■ **YOUR GOAL**:
Using the listing below, retype exactly the lines starting at the one with "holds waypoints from" and ending at the one with "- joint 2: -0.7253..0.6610", and include both.

-- Opening Marker --

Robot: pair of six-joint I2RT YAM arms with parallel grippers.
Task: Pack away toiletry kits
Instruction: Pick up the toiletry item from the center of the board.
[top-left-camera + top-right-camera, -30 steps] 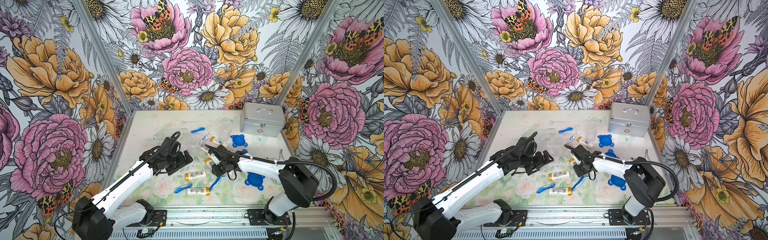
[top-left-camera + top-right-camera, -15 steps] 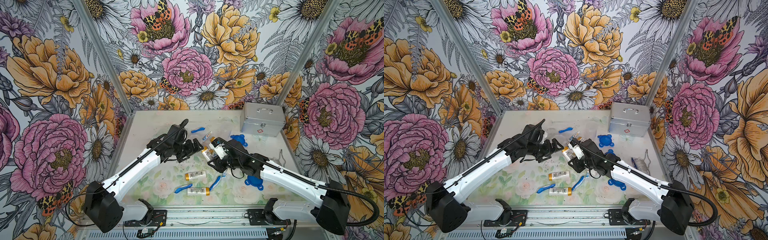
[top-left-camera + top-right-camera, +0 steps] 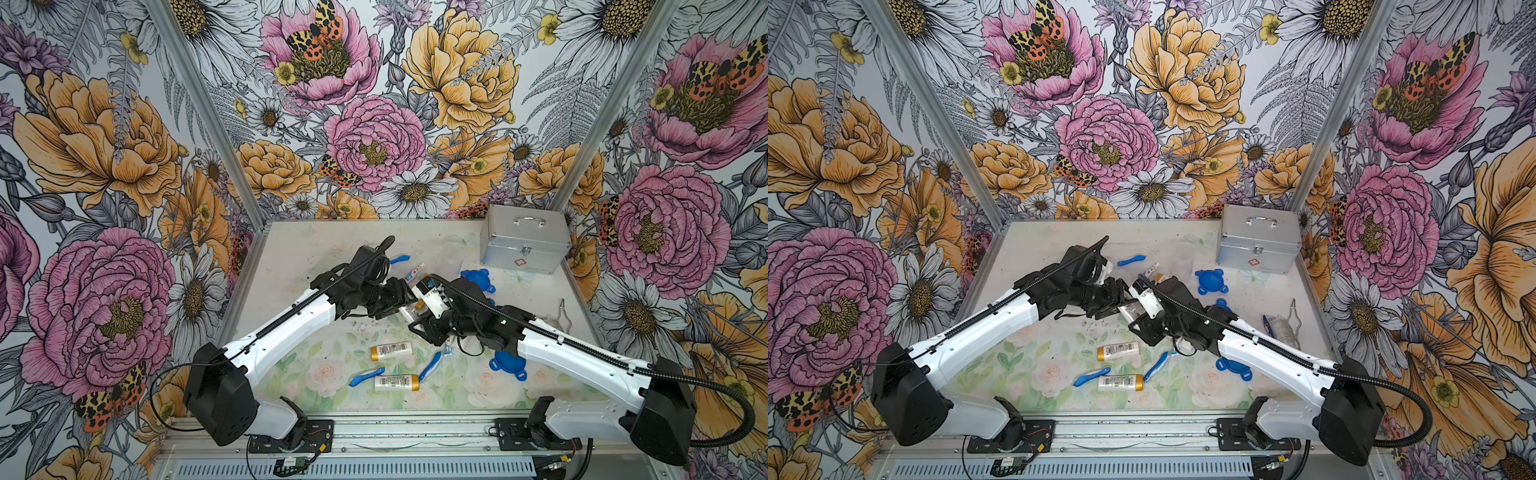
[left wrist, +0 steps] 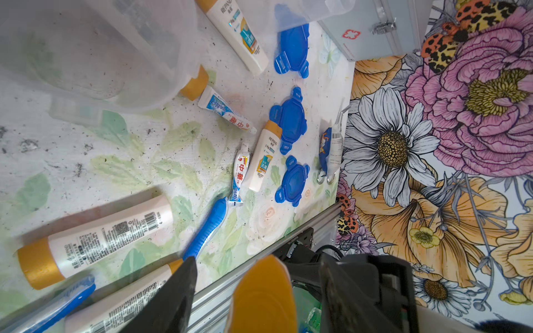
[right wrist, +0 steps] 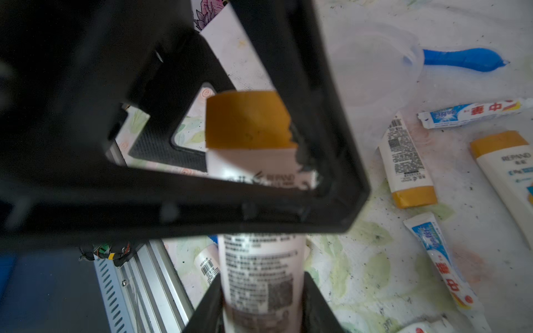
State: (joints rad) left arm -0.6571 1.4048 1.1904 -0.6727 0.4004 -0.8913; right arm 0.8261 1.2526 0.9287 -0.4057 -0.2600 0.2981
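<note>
My right gripper (image 5: 262,302) is shut on the body of a white gold-capped bottle (image 5: 259,259), held above the table's middle in both top views (image 3: 409,311) (image 3: 1128,309). My left gripper (image 4: 256,294) meets it from the left, open, jaws on either side of the gold cap (image 4: 264,294). One finger (image 5: 305,150) touches the cap; the other pad (image 5: 170,147) stands apart. Two more bottles (image 3: 390,350) (image 3: 397,381), blue toothbrushes (image 3: 366,376) (image 3: 430,365) (image 3: 399,259), toothpaste tubes (image 4: 225,111) (image 4: 239,173), blue lids (image 3: 476,278) (image 3: 508,365) and a clear cup (image 4: 95,52) lie about the table.
A silver metal case (image 3: 523,241) with a handle stands shut at the back right. A small clear pack with something blue in it (image 3: 1283,328) lies by the right edge. The aluminium rail (image 3: 374,432) runs along the front.
My left gripper has moved right and farther back to the bottle's cap, and its jaws have narrowed. The right arm has swung its elbow out to the right, still holding the bottle.
</note>
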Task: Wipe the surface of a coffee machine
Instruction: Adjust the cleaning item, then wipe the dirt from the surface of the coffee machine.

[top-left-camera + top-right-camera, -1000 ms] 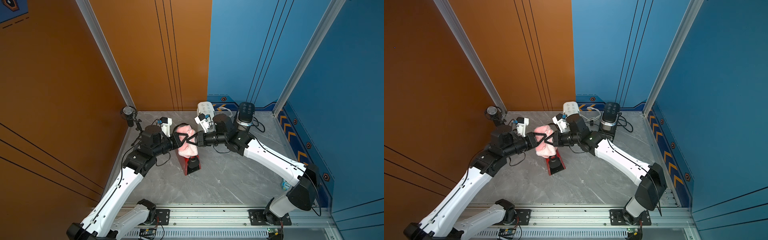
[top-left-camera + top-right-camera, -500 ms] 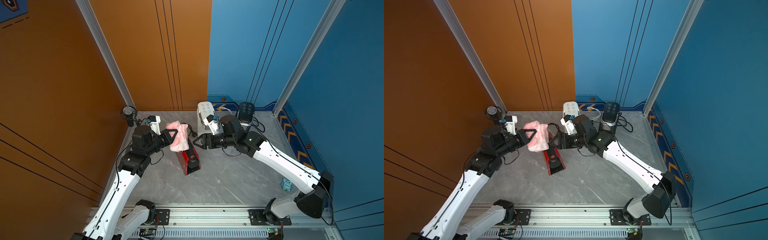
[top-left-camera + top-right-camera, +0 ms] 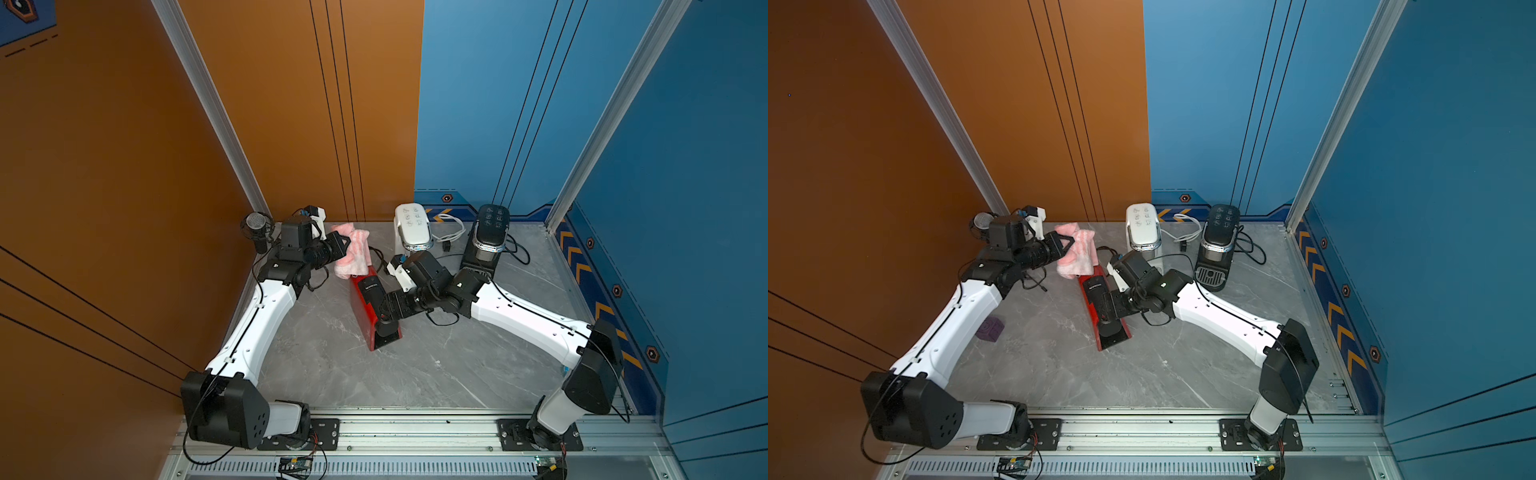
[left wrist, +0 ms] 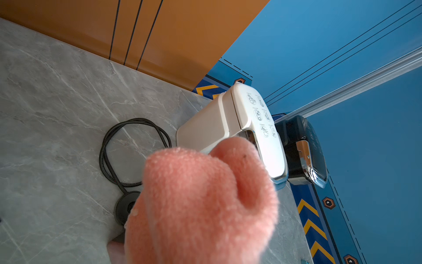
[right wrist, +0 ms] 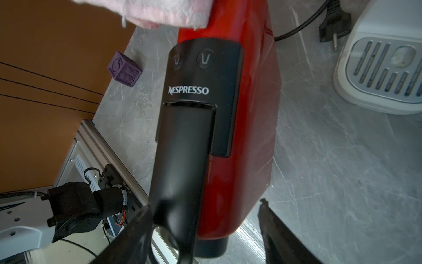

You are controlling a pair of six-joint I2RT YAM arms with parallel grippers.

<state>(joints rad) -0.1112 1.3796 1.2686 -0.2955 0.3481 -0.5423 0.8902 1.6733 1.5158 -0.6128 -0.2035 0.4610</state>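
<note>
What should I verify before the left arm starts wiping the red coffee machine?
1. Grip: pink cloth held by left gripper: ok.
2. Contact: cloth touching red coffee machine: cannot tell; it hangs at the rear end.
3. Bracing: machine held by right gripper: not ok; jaws open, astride its black front.
4. Path: purple cube out of the way: ok, beside the left arm.
5. Clearance: right wrist off white coffee machine: cannot tell.

cloth (image 3: 353, 254) pink | coffee machine (image 3: 360, 308) red, black | table (image 3: 415, 365) grey marbled
</note>
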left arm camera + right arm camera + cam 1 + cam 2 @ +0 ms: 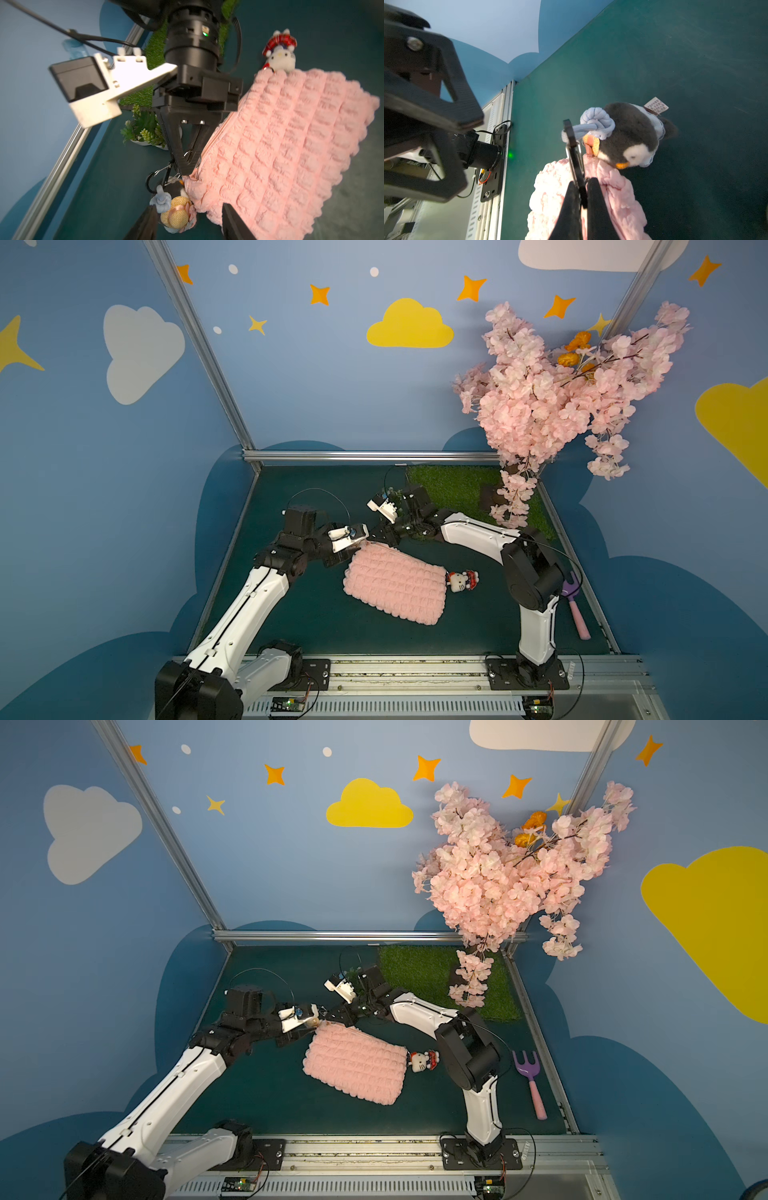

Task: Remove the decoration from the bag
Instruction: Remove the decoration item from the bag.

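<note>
Penguin plush (633,133) and carabiner (572,139) crowd bag (395,587) corner.

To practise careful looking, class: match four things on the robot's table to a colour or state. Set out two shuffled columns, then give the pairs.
Column 1
1. cat-face charm
2. penguin plush
3. toy garden fork
4. carabiner

Column 2
A. purple head, pink handle
B. pinched in the right tool
C. white face, red dress
D. dark grey body, orange beak

Pairs: 1-C; 2-D; 3-A; 4-B
</note>
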Robot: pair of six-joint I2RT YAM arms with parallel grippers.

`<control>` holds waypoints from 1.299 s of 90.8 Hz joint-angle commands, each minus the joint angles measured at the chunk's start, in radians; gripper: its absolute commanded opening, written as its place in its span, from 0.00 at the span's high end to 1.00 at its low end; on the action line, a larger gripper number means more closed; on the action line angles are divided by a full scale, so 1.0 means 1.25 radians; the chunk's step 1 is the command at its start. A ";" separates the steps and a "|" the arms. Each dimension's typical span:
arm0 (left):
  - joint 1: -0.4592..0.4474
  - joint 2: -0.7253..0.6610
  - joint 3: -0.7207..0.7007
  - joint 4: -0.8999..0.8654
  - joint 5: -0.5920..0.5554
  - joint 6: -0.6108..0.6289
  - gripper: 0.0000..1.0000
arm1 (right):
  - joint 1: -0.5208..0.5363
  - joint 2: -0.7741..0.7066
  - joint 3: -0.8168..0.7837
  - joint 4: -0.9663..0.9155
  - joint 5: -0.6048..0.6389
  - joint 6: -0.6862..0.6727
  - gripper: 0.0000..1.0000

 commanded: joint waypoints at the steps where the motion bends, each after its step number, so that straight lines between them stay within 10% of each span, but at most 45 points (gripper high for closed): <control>1: -0.030 0.032 0.007 -0.010 -0.070 0.208 0.47 | -0.003 -0.019 0.039 -0.108 -0.041 -0.047 1.00; 118: -0.128 0.194 0.100 -0.028 -0.128 0.374 0.47 | -0.007 0.026 0.152 -0.373 -0.106 -0.133 1.00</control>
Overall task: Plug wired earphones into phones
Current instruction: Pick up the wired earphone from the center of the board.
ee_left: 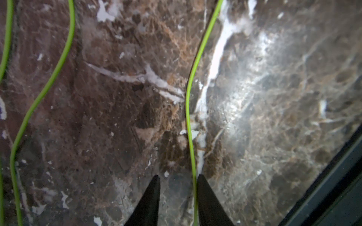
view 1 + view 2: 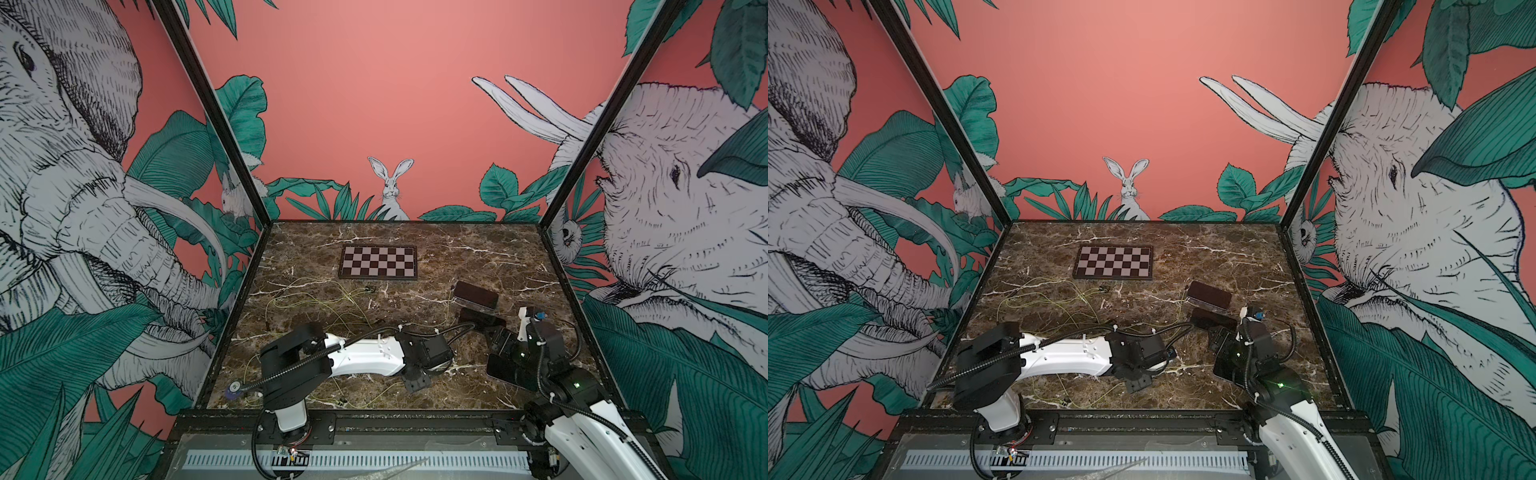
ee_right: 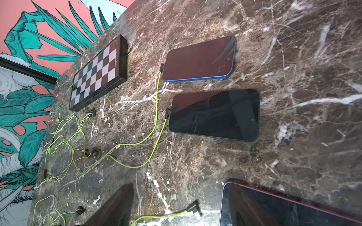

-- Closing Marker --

■ **RESPONSE FOR THIS EXERCISE**:
`<control>` holds waypoints from 1.299 s of 90.8 Hz joint-angle commands, each minus the joint angles measured at the chunk's start, in radians; gripper: its absolute commanded opening, written as its place in its span, from 0.00 at the span's high end to 1.00 at its low end; on the action line, a larger gripper number means more closed; on the action line angles are divided by a full scale, so 1.0 means 1.25 radians; the chunk's step 1 is the command at its start. A ";" separates the steps and a "|" the arms. Each dimension's typical span:
arm0 (left):
  - joint 1: -0.4592..0.4474
  - joint 2: -0.7253..0.6610

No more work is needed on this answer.